Penghentian itu juga karena pergolakan nurani tentang seberapa pentingnya menulis sejarah diri. Adakah itu tanda kebanggaan pada diri sendiri? Menganggap diri begitu penting sehingga orang lain perlu membacanya?

Bacaan-bacaan itu menjawab nurani saya. Tidak. Semuanya akan kembali pada niat. Kalau memang untuk menjadikan diri penting, maka hasilnya hanya sampai di situ.

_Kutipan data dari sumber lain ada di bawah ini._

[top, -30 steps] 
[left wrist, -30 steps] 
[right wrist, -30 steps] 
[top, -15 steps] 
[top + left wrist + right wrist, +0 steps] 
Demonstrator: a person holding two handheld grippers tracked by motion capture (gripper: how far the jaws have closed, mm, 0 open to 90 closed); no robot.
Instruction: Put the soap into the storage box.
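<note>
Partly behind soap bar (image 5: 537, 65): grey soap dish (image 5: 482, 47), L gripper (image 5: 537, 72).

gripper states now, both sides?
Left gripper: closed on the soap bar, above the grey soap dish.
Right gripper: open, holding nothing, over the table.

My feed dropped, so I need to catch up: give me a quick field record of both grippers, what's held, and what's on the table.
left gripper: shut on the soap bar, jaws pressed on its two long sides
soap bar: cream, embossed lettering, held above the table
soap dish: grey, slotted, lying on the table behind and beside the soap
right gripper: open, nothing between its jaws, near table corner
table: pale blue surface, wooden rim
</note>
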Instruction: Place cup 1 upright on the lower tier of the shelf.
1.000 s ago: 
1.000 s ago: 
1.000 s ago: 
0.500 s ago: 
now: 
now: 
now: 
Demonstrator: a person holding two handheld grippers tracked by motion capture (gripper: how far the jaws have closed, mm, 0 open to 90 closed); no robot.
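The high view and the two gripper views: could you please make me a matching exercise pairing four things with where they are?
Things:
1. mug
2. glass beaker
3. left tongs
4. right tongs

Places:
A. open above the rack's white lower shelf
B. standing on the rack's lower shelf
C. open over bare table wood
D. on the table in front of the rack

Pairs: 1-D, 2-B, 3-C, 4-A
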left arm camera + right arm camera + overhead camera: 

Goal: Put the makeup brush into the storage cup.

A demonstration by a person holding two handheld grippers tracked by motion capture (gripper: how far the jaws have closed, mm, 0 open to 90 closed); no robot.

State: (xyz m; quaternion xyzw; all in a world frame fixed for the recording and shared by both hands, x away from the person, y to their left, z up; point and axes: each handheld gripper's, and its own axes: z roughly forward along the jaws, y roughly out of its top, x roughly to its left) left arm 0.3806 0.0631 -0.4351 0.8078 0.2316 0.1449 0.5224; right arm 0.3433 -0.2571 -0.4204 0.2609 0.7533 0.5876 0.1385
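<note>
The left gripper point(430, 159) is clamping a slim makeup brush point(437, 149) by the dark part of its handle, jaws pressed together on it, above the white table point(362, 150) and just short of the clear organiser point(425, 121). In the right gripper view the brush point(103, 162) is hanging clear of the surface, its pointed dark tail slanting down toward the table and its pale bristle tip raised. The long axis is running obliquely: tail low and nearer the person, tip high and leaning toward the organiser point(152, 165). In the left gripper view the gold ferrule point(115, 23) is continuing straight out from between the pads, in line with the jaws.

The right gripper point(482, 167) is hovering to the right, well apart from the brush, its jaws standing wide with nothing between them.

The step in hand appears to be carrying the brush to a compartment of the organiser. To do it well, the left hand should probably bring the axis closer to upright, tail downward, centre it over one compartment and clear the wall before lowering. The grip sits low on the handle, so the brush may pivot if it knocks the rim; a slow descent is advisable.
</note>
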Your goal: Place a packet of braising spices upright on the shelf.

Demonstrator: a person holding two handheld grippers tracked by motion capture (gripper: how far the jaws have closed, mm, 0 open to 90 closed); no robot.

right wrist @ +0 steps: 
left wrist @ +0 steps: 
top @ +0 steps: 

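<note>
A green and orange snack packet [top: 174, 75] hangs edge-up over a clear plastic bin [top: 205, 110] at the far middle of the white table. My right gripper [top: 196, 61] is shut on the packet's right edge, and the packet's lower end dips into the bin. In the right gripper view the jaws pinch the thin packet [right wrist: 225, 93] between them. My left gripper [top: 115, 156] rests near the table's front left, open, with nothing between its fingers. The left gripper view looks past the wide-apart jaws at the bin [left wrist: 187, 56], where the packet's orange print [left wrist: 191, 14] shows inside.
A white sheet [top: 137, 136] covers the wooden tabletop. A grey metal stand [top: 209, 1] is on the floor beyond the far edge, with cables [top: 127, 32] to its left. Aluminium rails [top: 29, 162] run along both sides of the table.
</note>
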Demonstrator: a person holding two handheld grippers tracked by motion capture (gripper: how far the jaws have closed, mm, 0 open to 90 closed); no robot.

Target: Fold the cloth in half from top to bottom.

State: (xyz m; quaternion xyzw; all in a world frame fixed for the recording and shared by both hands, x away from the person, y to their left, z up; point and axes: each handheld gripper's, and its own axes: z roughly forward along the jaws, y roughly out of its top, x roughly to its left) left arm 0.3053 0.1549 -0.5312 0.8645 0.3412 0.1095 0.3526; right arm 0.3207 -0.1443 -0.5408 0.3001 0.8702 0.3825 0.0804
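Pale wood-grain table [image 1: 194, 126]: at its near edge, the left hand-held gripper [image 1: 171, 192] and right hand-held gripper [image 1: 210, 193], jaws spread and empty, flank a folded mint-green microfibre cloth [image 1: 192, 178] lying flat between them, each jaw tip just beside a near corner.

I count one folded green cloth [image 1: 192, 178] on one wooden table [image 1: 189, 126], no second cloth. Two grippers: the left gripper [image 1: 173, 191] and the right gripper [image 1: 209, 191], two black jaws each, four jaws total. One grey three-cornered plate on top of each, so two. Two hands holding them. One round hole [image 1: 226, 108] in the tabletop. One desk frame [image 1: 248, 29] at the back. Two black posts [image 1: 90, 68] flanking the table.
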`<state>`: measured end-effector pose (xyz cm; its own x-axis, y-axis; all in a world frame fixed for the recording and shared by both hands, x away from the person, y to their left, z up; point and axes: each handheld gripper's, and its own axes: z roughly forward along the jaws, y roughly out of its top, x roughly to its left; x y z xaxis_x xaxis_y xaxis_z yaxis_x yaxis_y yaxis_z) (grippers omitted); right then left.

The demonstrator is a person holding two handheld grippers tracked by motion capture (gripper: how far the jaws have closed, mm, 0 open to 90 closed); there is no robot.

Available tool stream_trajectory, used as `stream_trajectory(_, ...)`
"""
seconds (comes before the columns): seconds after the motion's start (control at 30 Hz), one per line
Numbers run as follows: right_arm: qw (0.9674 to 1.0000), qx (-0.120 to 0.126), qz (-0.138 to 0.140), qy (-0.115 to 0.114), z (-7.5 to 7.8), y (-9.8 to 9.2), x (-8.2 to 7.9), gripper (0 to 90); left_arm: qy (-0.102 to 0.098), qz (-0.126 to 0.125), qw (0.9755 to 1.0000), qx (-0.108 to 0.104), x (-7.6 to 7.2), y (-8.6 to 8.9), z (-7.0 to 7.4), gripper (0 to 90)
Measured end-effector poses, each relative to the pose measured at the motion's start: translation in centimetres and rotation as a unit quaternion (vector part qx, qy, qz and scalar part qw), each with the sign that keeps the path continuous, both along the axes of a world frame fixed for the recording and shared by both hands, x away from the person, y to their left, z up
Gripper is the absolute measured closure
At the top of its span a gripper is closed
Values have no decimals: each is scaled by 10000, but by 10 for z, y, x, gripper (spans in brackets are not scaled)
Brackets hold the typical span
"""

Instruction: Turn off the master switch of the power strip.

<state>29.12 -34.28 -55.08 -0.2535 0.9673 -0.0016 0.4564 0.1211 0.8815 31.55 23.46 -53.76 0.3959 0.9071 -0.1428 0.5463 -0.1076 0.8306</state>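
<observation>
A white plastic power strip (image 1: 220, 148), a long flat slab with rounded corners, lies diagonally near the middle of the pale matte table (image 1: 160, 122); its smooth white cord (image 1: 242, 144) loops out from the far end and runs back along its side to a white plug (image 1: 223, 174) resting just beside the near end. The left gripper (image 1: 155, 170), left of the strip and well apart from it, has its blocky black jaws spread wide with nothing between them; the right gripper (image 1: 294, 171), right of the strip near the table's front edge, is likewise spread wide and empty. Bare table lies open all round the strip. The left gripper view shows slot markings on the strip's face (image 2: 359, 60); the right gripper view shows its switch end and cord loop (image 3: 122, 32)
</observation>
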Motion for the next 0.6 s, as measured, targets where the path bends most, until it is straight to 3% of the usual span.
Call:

Kalau memang untuk proses bercermin, maka, sungguh, segala sesuatunya memang akan sampai pada niatnya semula.

Salah satu pelajaran yang saya temukan di bacaan yang jadi bingkai tafsir itu adalah, hendaklah setiap diri memperhatikan apa yang telah diperbuatnya. Lalu bagaimana seseorang bisa memperhatikan bila tak menuliskannya dalam catatan-catatan? Seberapa banyakkah ia mampu mengingat dan merenungi menit-menit yang dilaluinya, hari demi hari, hingga tahun berganti sampai puluhan kali?

Ada yang mencela menulis sejarah dirisendiri sebagai wujud narsis. Orang-orang Arab menyebutnya ujub. Tapi, manakah yang lebih jelek hakikatnya, tulisan yang benar adanya, ataukah tulisan khayalan alias cerita yang dibuat-buat?

Maka bekerjalah, maka melangkahlah. Lalu pada akhirnya Dia juga yang akan menilai. Sejarah diri memang perlu ditulis. Tafsir penulis, tafsir pembaca, semuanya tak ada yang bisa memastikan. Yang jelas, dalam setiap catatan di situ ada ruang berpikir dan merasa. Lebih baik ada, daripada tiada.

---

Ramadan 28, 1431
7 September 2010

Wednesday, September 1, 2010

Sabar Itu Majemuk

Orang sempit pikiran mungkin dengan gampangnya menerjemahkan arti sabar sebagai sikap pasrah dan rela menjalani hidup apa adanya. Tanpa ada daya juang, tanpa ada daya mengubah. Sama seperti salah satu komentar yang masuk terhadap catatan kecil saya soal mengenali batas toleransi diri. Komentar itu berbunyi, sabar itu tak mengenal toleransi.

Memilih dengan sadar reaksi-reaksi kita terhadap lingkungan sekitar, dan bukannya sebaliknya, pasrah 'dikendalikan' oleh pihak-pihak luar, justru menuntut kesabaran yang lebih tinggi. Justru, saya tidak bisa melihat sikap sabar pada sikap pasrah jadi bulan-bulanan faktor-faktor luar.

Istilah sederhananya, tak ada orang yang bisa menyakiti hatimu kecuali kalau kamu sendiri mengizinkannya. Nah, untuk menyadari hal ini, bukankah dibutuhkan sabar yang tidak sedikit? Sedikitnya kadar kesabaran justru membuat orang dengan gampangnya larut dalam emosi, larut dalam kecewa, larut dalam sikap-sikap pihak luar yang tak sesuai harapan kita. Sedikitnya sabar juga membuat orang merasa takut kehilangan teman, merasa takut mengatakan 'tidak' untuk sesuatu yang tidak disukai karena khawatir tidak sabar menerima akibatnya.

Jadi, sabar dan toleransi, apakah ia dua hal yang bertolak belakang, atau saling mendukung?